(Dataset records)
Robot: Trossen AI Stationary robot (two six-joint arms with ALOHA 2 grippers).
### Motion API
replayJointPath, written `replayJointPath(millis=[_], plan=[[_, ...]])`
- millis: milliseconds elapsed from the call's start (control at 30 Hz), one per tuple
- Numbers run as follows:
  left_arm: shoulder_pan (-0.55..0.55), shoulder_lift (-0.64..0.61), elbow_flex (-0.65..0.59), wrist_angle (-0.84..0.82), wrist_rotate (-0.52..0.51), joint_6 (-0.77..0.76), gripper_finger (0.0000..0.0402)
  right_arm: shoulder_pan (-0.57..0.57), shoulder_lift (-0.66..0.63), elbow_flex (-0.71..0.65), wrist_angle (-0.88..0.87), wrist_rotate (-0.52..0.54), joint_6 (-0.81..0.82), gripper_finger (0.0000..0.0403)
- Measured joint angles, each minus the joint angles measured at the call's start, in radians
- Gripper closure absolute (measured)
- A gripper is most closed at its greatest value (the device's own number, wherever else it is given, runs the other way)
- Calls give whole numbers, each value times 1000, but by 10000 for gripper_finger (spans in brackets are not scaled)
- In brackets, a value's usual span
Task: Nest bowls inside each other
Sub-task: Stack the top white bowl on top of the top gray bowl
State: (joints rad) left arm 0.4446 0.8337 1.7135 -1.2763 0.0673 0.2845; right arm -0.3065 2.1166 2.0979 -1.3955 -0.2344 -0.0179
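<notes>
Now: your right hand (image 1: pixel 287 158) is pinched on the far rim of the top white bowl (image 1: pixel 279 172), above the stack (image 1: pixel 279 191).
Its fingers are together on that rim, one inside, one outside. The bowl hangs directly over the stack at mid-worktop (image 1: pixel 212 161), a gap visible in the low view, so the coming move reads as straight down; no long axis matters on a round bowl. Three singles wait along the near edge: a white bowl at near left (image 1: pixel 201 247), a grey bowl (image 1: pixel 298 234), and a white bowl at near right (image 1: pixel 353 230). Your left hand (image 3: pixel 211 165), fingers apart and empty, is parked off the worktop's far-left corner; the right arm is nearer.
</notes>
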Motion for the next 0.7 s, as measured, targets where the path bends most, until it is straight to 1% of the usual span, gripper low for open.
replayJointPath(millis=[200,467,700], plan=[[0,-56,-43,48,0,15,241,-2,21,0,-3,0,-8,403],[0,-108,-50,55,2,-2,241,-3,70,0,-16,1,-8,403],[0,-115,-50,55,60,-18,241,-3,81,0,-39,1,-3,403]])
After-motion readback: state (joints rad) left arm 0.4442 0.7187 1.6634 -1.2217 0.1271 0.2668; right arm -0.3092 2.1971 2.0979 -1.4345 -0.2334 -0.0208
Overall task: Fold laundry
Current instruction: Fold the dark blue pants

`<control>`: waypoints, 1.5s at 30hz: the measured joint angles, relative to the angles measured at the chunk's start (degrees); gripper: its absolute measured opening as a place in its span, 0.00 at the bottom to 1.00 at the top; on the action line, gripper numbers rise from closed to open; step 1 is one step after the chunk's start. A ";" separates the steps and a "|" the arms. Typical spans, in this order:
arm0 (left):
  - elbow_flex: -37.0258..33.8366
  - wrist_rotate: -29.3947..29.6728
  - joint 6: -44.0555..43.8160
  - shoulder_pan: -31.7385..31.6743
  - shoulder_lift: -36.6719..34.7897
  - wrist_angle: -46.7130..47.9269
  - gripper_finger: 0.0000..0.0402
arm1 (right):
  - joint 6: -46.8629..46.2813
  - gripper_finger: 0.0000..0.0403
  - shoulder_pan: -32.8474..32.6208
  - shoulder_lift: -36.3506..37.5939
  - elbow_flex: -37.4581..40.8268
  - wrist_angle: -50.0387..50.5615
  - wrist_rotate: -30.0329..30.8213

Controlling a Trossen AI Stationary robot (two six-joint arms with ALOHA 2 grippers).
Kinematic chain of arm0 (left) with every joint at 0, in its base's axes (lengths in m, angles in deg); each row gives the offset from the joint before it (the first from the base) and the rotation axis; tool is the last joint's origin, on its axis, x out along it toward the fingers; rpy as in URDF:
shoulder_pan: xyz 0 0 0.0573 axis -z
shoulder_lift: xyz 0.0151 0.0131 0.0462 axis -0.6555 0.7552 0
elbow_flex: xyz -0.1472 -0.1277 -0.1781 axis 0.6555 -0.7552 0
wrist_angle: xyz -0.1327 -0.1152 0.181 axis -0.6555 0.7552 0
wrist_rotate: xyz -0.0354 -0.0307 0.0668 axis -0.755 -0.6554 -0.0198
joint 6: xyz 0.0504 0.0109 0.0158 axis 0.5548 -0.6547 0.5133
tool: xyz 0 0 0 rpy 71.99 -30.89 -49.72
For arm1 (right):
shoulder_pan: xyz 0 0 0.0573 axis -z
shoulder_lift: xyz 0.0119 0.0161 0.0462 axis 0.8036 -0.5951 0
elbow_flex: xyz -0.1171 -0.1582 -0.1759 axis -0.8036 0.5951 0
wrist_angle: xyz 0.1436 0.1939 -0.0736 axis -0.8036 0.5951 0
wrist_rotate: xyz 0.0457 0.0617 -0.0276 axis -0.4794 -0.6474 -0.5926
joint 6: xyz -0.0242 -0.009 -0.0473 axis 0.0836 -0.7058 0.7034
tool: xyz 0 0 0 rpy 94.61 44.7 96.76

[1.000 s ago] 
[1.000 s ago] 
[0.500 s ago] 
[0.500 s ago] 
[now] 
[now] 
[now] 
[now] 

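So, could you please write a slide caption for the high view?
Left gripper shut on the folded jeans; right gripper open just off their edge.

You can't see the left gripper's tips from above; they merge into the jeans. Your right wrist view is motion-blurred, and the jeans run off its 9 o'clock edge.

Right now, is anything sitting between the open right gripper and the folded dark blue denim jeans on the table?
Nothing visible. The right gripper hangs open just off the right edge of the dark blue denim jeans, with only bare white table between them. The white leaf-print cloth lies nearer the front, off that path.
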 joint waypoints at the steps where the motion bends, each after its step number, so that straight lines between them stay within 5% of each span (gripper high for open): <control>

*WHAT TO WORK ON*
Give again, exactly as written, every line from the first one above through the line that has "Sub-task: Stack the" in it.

*RESPONSE BELOW*
Robot: Trossen AI Stationary robot (two six-joint arms with ALOHA 2 grippers).
### Motion API
replayJointPath, written `replayJointPath(millis=[_], plan=[[_, ...]])`
- millis: milliseconds elapsed from the call's start (control at 30 Hz), one per tuple
- Numbers run as follows:
  left_arm: shoulder_pan (-0.55..0.55), shoulder_lift (-0.64..0.61), elbow_flex (-0.65..0.59), wrist_angle (-0.84..0.82), wrist_rotate (-0.52..0.51), joint_6 (-0.77..0.76), gripper_finger (0.0000..0.0402)
  right_arm: shoulder_pan (-0.57..0.57), shoulder_lift (-0.66..0.63), elbow_flex (-0.71..0.65), wrist_angle (-0.88..0.87), wrist_rotate (-0.52..0.54), joint_6 (-0.81..0.82), gripper_finger (0.0000..0.0403)
- Measured joint angles, each minus the joint angles measured at the call's start, in radians
- Gripper closure absolute (measured)
- A gripper is most closed at its greatest value (the device's own number, wherever else it is given, runs the other way)
- Calls give whole numbers, each value times 1000, but by 10000 for gripper_finger (spans in brackets are not scaled)
- In brackets, a value's usual span
Task: Nest bowls inside each other
Sub-task: Stack the top white bowl on top of the top gray bowl

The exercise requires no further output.